The red bar illustrates the time per toss. It is nearly identical for 1 and 2 threads, as the CPU pipeline hasn't reached full saturation yet. It gets a minor hit at 4 threads, it still runs fine but now the pipeline is saturated, and at 8 threads it really shows that logical threads are not the same thing as physical, that gets progressively worse pushing above 8 threads.
The green bar illustrates the overhead, or how much lower actual performance is relative to the expected double boost from doubling the threads. Pushing above the available logical cores causes the overhead to skyrocket. Note that this is mostly thread synchronization, the actual thread scheduling overhead is probably constant after a given point, there is a minimal window of activity time a thread must receive, which explains why the thread switching doesn't come to the point of overwhelming the work throughput.
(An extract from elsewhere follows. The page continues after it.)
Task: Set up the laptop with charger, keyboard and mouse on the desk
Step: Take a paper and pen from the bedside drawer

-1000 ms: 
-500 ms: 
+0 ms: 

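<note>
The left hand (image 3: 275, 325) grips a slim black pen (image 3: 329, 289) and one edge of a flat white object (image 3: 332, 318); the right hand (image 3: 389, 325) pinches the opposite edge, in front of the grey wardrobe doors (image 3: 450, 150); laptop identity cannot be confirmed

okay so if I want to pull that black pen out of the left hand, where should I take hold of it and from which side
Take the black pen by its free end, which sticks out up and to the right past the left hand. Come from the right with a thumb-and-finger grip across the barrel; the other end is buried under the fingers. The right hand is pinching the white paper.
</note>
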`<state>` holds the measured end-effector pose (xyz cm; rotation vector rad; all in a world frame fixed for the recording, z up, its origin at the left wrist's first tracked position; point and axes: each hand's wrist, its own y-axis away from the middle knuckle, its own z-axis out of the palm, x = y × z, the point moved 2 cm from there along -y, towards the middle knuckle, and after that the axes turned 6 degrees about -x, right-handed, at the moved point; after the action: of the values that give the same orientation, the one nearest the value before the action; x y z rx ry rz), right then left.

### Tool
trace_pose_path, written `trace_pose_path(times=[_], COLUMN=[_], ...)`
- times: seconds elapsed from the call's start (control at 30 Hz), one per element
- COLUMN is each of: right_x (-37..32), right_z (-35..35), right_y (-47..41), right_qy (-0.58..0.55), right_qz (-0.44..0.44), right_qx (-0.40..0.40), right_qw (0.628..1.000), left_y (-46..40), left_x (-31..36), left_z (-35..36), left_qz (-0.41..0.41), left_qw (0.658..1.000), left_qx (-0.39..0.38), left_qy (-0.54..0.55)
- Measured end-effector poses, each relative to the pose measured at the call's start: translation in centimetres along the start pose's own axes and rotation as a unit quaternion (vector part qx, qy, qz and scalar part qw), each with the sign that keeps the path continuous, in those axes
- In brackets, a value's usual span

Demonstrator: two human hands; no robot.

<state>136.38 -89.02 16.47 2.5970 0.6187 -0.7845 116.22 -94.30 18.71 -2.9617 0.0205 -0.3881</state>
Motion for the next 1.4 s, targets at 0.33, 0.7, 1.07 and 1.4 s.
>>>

In fact there is no severe performance drop all the way to 4k threads, which is expected as modern systems have to be able and often run over thousand threads in parallel. And again, most of that drop is due to thread synchronization, not thread switching.
The black outline bar illustrates the time difference relative to the lowest time. At 8 threads we only lose ~14% of absolute performance from not having the pipeline oversaturated, which is a good thing because it is most cases not really worth stressing the entire system over so little. It also shows that 1 thread is only ~6 times slower than the maximum the CPU can pull off. Which gives a figure of how good logical cores are compared to physical cores, 100% extra logical cores give a 50% boost in performance, in this use case a logical thread is ~50% as good as a physical thread, which also correlates to the ~47% boost we see going from 4 to 8. Note that this is a very simply workload though, in more demanding cases it is close to 20-25% for this particular CPU, and in some edge cases there is actually a performance hit.
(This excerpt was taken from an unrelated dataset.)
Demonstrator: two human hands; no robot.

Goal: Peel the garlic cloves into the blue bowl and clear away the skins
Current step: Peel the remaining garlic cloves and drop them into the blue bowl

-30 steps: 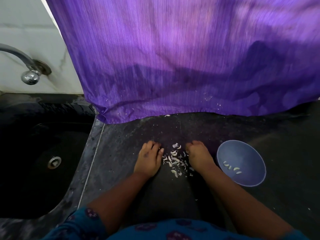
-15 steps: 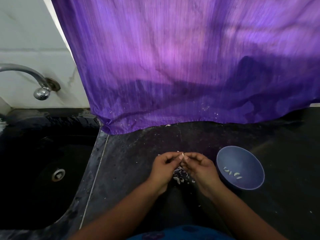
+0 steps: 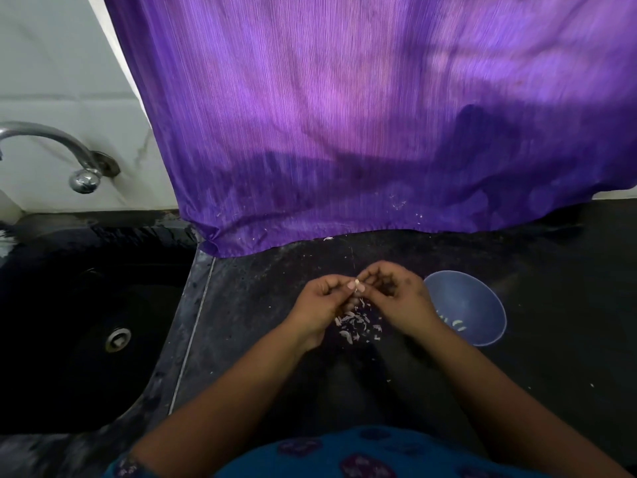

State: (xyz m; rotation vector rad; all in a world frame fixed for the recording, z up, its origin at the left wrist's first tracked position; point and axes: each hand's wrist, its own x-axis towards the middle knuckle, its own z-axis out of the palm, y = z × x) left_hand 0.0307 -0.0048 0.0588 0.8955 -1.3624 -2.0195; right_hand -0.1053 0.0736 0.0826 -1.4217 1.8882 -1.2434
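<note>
While the left hand (image 3: 319,305) and the right hand (image 3: 396,298) meet fingertip to fingertip above the dark countertop (image 3: 262,305), both sets of fingers are curled in, pinching a small pale garlic clove (image 3: 357,283) between them. The loose skins (image 3: 356,324) lie scattered on the countertop directly beneath the hands, and the blue bowl (image 3: 482,298) stands just beside the right wrist, towards the countertop's right side, with a few peeled cloves (image 3: 455,323) in its bottom.

The likely trouble from here is the clove slipping out of so fine a pinch and dropping among the skins, or rolling left towards the edge where the sink (image 3: 86,322) begins. The papery skins could also drift into the bowl, since it sits so near the heap, or scatter towards the purple cloth (image 3: 344,132) hanging at the back edge, where specks already cling.

How much skin remains on the clove is too small to tell, and the right wrist covers part of the bowl's rim.
</note>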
Edit 1 - I foolishly forgot to isolate the computational workload from the thread synchronization workload.
Running the test with little to no work reveals that for high thread counts the thread management part takes the bulk of the time. Thus the thread switching penalty is indeed very small and possibly after a certain point a constant.
And it would make a lot of sense if you put yourself in the shoes of a thread scheduler maker. The scheduler can easily be protected from being choked by an unreasonably high switching to working ratio, so there is likely a minimal window of time the scheduler will give to a thread before switching to another, while the rest are put on hold. This ensures that the the switching to working ratio will never exceed the limits of what is reasonable. It would be much better to stall other threads than go crazy with thread switching, as the CPU will mostly be switching and doing very little actual work.
The optimal thread count is the available amount of logical CPU cores. This achieves optimal pipeline saturation.
If you use more you will suffer performance degradation due to the cost of thread context switching. The more threads, the more penalty.
If you use less, you will not be utilizing the full hardware potential.
There is also the problem of workload graining, which is very important when you utilize synchronization such as a mutex. If your concurrency is too finely grained you can experience performance drops even when going from 1 to 2 threads on a 8 thread machine. You'd want to reduce synchronization as much as possible, doing as much work as possible in between synchronizations, otherwise you can experience huge performance drops.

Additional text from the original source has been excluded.